At the city's periphery, streetcars played an important role in stimulating real estate development. Widney had built the Spring & Sixth in part to boost land sales near the intersection of Hill and Fourth -- then a sparsely populated area where Widney owned land, far beyond the central business district.
Later, East Los Angeles, since renamed Lincoln Heights, and Boyle Heights became L.A.'s first streetcar suburbs. The tracks of the Spring & Sixth reached East Los Angeles in 1876 and those of the Los Angeles and Aliso Avenue Street Passenger Railway arrived in Boyle Heights following year, making it practical for residents to relocate in the fledgling towns across the river from the central city.
This close relationship between street railway construction and real estate development -- evident in the city's very first streetcar line -- prefigured a pattern that guided the city's growth in the succeeding decades, as the founding of each far-flung suburb often coincided with the arrival of a streetcar or interurban railway line.
Horse-drawn streetcars remained the primary mode of public transportation through the 1880s, at their peak rolling through much of the booming city of Los Angeles. But technological innovation would doom the horse-powered street railway.

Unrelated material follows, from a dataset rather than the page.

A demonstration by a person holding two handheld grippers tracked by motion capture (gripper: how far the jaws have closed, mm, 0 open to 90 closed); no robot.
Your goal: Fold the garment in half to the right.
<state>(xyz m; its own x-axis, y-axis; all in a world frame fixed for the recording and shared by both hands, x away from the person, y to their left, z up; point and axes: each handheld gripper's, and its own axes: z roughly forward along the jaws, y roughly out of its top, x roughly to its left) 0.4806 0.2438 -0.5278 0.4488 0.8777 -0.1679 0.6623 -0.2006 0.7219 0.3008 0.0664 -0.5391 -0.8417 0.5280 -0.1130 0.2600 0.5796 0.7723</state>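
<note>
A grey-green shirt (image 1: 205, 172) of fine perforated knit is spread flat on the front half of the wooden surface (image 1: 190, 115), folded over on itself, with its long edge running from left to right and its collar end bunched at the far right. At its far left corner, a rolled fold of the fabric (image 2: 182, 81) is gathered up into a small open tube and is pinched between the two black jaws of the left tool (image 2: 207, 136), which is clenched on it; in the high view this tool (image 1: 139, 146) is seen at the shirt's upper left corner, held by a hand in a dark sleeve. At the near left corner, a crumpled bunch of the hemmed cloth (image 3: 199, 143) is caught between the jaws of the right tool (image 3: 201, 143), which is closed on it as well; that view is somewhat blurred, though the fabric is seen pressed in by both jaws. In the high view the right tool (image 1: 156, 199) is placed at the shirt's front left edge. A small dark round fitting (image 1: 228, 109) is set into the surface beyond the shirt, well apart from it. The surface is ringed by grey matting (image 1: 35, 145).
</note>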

Cable -- and later electric -- railways offered a clear advantage over horse-drawn streetcars. Horses fouled up the streets and struggled on even slight grades, meaning that the hilly terrain to the west of L.A.'s early business district was inaccessible to horse-powered public transit. Cable cars, on the other hand, were cleanly whisked through town by underground cables pulled by a remotely located, stationary steam engine. And as Andrew Hallidie's Clay Street Hill Railroad in San Francisco had proved, cable cars had no trouble climbing steep grades.
In 1885, the cable cars of the Second Street Cable Railway began scaling the slopes of Bunker Hill, opening up the city's western reaches to development. Newer technology promptly replaced many of the city's horse-drawn streetcars. Los Angeles' last horse railway, the Main Street and Agricultural Park Street Railroad, traded in its horses for electric wires in 1897.